Madame Natasha vai a Brasília pedir aos educatecas do Inep que estudem as mudanças anunciadas para o sistema de testes do SAT americano. Nos Estados Unidos, os estudantes podem fazer esses exames em sete ocasiões ao longo de um ano. No Brasil, Lula e Dilma prometeram duas provas anuais do Enem, mas era lorota.

A instituição que cuida do SAT anunciou que retirará dos exames os fatores de "ansiedade improdutiva". Para começar, banindo expressões que são colocadas nas provas com o propósito de humilhar e confundir os estudantes. Algumas palavras, como "síntese" ou "empírico", não são corriqueiras, mas devem ser conhecidas.

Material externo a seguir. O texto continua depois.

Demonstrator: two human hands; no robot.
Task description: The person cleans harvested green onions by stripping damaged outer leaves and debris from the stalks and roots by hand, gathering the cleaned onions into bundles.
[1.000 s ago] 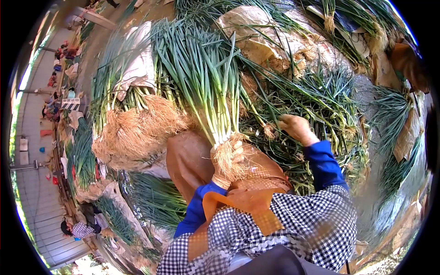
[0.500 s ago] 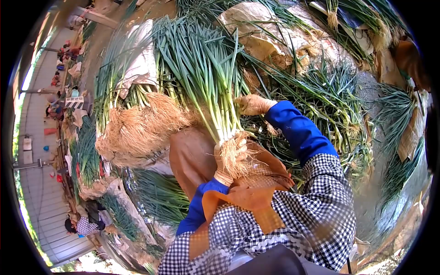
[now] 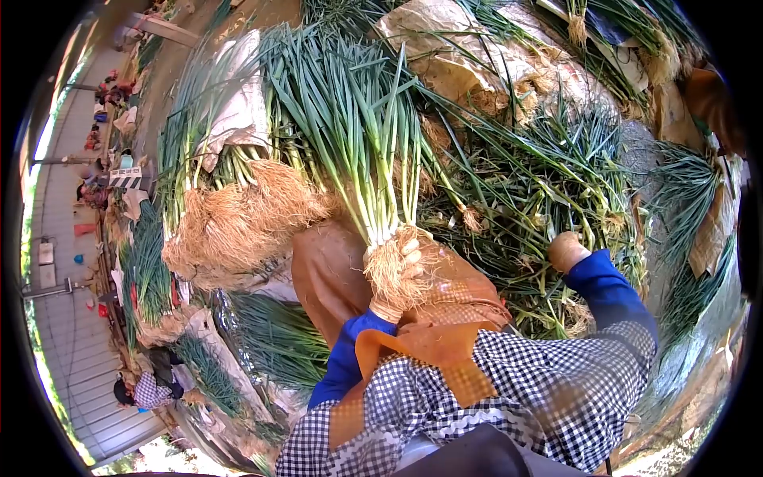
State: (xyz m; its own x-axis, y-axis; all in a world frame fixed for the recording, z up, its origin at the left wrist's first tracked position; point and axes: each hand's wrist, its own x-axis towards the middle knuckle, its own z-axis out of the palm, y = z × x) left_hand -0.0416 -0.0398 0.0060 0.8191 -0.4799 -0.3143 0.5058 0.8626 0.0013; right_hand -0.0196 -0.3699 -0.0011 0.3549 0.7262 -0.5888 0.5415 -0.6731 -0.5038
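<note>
My left hand (image 3: 410, 259) is closed around a bunch of green onions (image 3: 382, 188) near its root end. The long green leaves point away from me, and the tangled tan roots (image 3: 391, 274) hang over my fingers, hiding part of them. The bunch is above the brown apron (image 3: 330, 266) on my lap. Off to the right, my right hand (image 3: 566, 251) is low over a heap of loose green leaves (image 3: 517, 191). Its fingers look curled in and are partly turned away, so anything inside them is hidden.
On the left lies a stack of green onions with thick roots (image 3: 246, 211), partly under a pale sack (image 3: 238, 103). Another sack (image 3: 437, 48) lies at the far side. More green onions (image 3: 274, 338) are at lower left. A person (image 3: 151, 389) is farther left.
My right hand has moved from beside the bunch's stalks to the right and toward me, over the leaf heap. My left hand still grips the green onions, nearly in place.
</note>
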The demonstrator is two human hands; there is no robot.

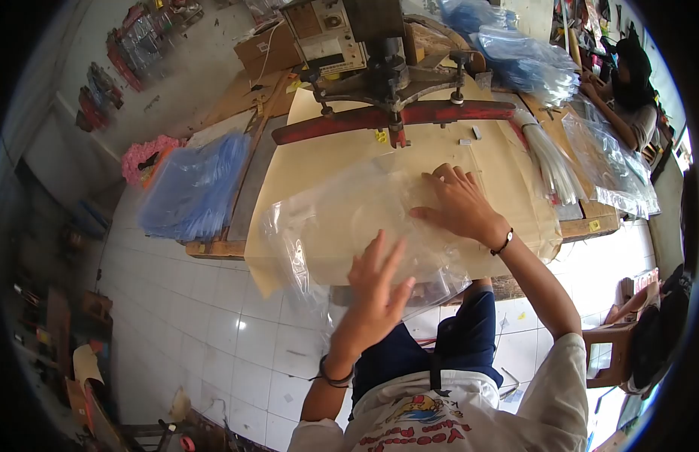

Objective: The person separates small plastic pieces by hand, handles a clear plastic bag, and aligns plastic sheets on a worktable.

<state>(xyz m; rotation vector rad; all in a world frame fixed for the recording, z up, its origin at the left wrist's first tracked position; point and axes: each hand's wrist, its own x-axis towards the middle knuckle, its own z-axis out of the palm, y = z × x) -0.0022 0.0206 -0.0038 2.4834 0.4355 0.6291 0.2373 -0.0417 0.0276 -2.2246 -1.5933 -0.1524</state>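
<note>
A clear plastic sheet (342, 215) lies over the brown paper (281, 169) on the worktable, its near part hanging past the front edge. My left hand (379, 282) is over the sheet's near part with its fingers spread; whether it touches the plastic I cannot tell. Toward the sheet's right side, my right hand (458, 203) rests with fingers apart, palm down. Beyond both hands stands a press with a curved red bar (327, 126) above the paper.
Blue plastic sheets (195, 184) are stacked at the left. Whitish strips (549, 162) and clear plastic bags (613, 166) lie at the right. More bluish plastic (526, 56) is piled behind. Another person (632, 83) is at the far right.
</note>
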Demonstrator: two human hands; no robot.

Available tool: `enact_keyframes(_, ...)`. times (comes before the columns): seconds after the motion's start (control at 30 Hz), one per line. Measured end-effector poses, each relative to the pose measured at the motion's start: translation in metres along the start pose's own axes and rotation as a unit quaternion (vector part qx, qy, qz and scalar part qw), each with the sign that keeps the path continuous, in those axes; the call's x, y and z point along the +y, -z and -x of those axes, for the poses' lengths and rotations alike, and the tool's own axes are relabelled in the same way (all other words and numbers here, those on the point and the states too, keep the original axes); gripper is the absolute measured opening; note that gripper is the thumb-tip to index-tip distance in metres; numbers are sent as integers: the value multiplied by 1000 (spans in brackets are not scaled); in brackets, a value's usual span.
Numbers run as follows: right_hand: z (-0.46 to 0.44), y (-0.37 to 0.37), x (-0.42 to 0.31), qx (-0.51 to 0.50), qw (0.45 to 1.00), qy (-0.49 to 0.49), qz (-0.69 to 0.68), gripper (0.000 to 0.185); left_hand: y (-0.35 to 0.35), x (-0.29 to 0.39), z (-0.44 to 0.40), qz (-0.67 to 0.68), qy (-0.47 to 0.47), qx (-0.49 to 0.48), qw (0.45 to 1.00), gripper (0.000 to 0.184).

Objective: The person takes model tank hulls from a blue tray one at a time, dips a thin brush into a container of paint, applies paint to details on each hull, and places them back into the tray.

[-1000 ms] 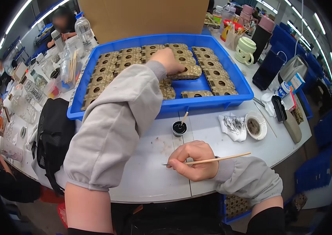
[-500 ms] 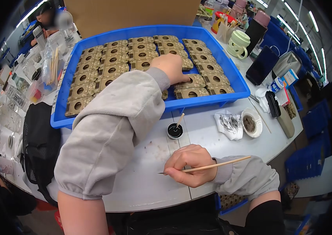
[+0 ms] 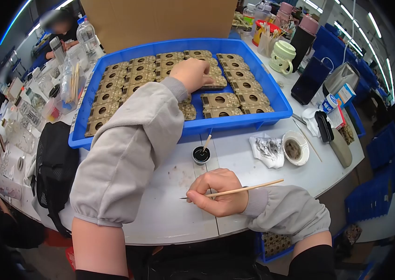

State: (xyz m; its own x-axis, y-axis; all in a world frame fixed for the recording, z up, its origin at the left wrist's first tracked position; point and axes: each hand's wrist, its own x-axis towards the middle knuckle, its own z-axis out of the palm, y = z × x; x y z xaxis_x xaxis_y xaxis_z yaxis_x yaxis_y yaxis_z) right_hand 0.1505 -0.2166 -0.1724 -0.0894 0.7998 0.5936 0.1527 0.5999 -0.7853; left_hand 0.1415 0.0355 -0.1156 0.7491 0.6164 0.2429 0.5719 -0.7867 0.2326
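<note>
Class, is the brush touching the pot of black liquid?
Apart: the head view shows white tabletop between the brush, held in the right hand, and the pot.

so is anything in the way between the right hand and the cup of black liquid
Nothing visible: only smudged white tabletop lies between the right hand, which holds a brush, and the cup of black liquid. A stick leaning out of the cup could crowd the opening.

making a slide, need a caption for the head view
Left hand at a patterned piece in a blue tray, right hand holding a thin brush.
</note>
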Motion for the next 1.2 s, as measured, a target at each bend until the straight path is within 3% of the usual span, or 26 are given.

Outras, como "deletério", podem ser substituídas. (Por "destruidor", por exemplo.)

Natasha foi a uma prova do Enem de 2012 e achou coisas assim: "canalizar as pulsões", "cultura lipofóbica", "sentimentos de pertencimento" e "biorremediação".

Natasha teme que o Inep diga que é isso mesmo, porque a doutora Dilma disse o seguinte há dias:

"Tem uma infraestrutura muito importante para o Brasil, que é também a infraestrutura relacionada ao fato de que nosso país precisa ter um padrão de banda larga compatível com a nossa, e uma infraestrutura de banda larga, tanto backbone como backroll, compatível com a necessidade, que nós teremos para entrarmos na economia do conhecimento, de termos uma infraestrutura, porque no que se refere a outra condição, que é a educação, eu acho importantíssima a decisão do Congresso Nacional do Brasil em relação aos royalties." (84 palavras em busca de um sentido.)

TRÊS VIÚVAS DO HAITI NO GAVETEIRO DA JUSTIÇA

Em 2010, durante o terremoto do Haiti, morreram 18 militares brasileiros que integravam a força internacional que policiava o país. Lula recebeu os caixões com pompa e circunstância e o governo deu às famílias as pensões a que tinham direito, bem como um auxílio especial de R$ 500 mil a cada uma.

Encerrada a marquetagem, começou uma encrenca. Todos os mortos tinham seguro de vida vendido pelo Bradesco, consorciado com a Fundação Habitacional do Exército. Até hoje não se sabe o que pode levar um exército a se juntar a uma seguradora privada. As viúvas diziam que os militares morreram em serviço (o que é óbvio) e, portanto, tinham direito ao dobro do valor da apólice. A seguradora dizia que eles morreram num cataclismo ao qual o contrato não dava cobertura. Foram para a Justiça e o Bradesco fez acordo com 15 famílias. Sobraram três, que reivindicam também indenização por danos morais ocorridos durante a disputa. Como seus maridos foram promovidos post-mortem, são viúvas de dois generais e um coronel. Com elas não houve oferta formal de acordo, além de um telefonema.

Desde 2012, um recurso dessas três senhoras está no gaveteiro do Tribunal Regional Federal 1. Se o Exército não tivesse se associado a uma seguradora que vende apólices de grupo dentro de suas instalações, a questão estaria resumida a um negócio privado.